Side effects of Naprosyn (Naproxen)
In the following, side effects that can occur during therapy with naproxen are listed according to their frequency.
- Gastrointestinal complaints such as nausea, vomiting, heartburn, stomach pain, feeling of fullness, constipation (constipation) or diarrhea (diarrhea)
- Minor blood loss in the gastrointestinal tract => risk of anemia in exceptional cases.
- Hypersensitivity reactions with exanthema , itching (pruritis), purpura or ecchymoses
- visual disturbances
- hearing impairment
- Gastrointestinal ulcers => possible risk of bleeding and perforation
- peripheral edema.
- Asthma attacks => possibly with drop in blood pressure
- eosinophilic pneumonia
- Tar Stool (Melaena)
- bloody diarrhea
- discomfort in the lower abdomen
- esophageal lesions
- liver dysfunction
- increased sensitivity to light
- acute renal failure
- nephrotic syndrome
- interstitial nephritis.
- Worsening of infection-related inflammation
- Symptoms of aseptic meningitis including severe headache, nausea, vomiting, fever, stiff neck or decreased consciousness
- Disorders of the blood count => aplastic anemia, leukopenia, thrombocytopenia, pancytopenia, agranulocytosis => the first signs can be fever, sore throat, superficial wounds in the mouth, flu-like symptoms, severe exhaustion, nosebleeds and skin bleeding
- hemolytic anemia
- severe hypersensitivity reactions such as B. the angio-neurotic syndrome => signs are swelling of the face, tongue and larynx, shortness of breath, tachycardia, severe circulatory disorders up to life-threatening shock
- heart failure
- Liver damage => especially with long-term therapies
- Stevens-Johnson Syndrome
- toxic epidermal necrolysis
- Kidney damage such as papillary necrosis => especially with long-term therapy
If several NSAIDs are given at the same time, the risk of gastrointestinal ulcers and bleeding increases.
Other possible interactions are listed below:
- digoxin , phenytoin , lithium => increase in serum levels; Serum lithium level checks necessary
- Diuretics , ACE inhibitors and angiotensin II antagonists => reduced effect of these drugs; fluid control necessary; Risk of hyperkalemia with potassium-sparing diuretics
- Glucocorticoids => increased risk of gastrointestinal ulcers and bleeding
- Platelet aggregation inhibitors and selective serotonin reuptake inhibitors => increased risk of gastrointestinal bleeding
- Acetylsalicylic acid => reduced effect on platelet aggregation for several days
- Methotrexate => increased concentration of methotrexate
- Ciclosporin => increased kidney toxicity
- Anticoagulants => increased effect of warfarins
- Probenicid and sulfinpyrazone => delayed elimination of naproxen
- Antacids => reduced absorption of naproxen.
Naproxen is contraindicated in:
- Hypersensitivity to the active substance
- known reactions of bronchospasm, asthma, rhinitis or urticaria after taking acetylsalicylic acid or other non-steroidal anti-inflammatory drugs (NSAIDs)
- unexplained blood disorders
- Pre-existing or previous peptic ulcer or haemorrhage
- gastrointestinal bleeding or perforation with previous NSAID therapy
- cerebrovascular or other active bleeding
- severe liver or kidney dysfunction
- severe heart failure
- Pregnancy in the last trimester
- children under the age of five.
Naproxen affects prostaglandin synthesis.
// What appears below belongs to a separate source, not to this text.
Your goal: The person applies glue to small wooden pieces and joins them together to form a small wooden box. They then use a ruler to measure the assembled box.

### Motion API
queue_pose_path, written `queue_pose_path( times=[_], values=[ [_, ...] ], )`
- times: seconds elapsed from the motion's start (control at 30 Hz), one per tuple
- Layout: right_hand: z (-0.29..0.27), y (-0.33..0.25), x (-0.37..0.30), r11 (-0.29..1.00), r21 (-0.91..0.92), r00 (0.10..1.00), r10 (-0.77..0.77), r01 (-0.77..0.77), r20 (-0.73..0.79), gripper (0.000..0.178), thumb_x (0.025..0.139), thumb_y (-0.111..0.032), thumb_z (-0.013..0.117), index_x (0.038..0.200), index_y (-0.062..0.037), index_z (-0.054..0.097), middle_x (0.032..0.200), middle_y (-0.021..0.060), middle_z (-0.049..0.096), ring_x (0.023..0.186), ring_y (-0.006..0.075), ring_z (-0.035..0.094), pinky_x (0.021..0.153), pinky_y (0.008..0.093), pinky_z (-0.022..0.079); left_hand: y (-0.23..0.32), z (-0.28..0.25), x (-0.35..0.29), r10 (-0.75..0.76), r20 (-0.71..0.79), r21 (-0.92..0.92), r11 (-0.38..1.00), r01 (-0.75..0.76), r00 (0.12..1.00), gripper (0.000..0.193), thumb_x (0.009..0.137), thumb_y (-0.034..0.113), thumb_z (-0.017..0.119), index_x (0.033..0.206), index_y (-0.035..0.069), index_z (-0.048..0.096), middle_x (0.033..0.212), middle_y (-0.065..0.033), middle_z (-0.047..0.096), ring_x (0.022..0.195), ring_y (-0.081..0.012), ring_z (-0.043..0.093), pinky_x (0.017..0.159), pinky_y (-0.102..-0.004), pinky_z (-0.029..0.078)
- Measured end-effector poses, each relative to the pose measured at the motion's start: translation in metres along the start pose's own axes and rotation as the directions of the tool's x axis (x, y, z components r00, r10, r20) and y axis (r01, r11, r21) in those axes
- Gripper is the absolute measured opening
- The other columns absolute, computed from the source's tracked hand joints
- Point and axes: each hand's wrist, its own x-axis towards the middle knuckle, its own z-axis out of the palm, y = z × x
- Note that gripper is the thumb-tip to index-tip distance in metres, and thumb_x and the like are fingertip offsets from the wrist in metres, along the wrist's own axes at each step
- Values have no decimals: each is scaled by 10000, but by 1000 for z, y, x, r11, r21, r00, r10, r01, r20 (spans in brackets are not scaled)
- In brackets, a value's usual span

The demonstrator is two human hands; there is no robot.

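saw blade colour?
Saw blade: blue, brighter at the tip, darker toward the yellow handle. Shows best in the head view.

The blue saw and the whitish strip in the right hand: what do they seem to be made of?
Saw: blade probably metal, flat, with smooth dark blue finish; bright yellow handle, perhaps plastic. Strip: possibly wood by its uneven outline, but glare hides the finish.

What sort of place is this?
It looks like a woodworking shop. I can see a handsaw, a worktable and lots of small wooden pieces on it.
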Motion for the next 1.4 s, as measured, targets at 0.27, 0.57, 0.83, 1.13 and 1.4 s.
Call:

This can lead to an increased risk of birth defects and miscarriages. Therefore, naproxen should not be given during the first two trimesters of pregnancy unless absolutely necessary. In the third trimester, naproxen is contraindicated because of fetal harm.
Only small amounts of naproxen pass into breast milk during breastfeeding. However, a gift is not recommended.
Naproxen can also affect fertility. It should therefore be avoided when women are trying to conceive.
In higher doses, naproxen shows central nervous side effects. This can affect responsiveness.
Further information can be found in the respective technical information.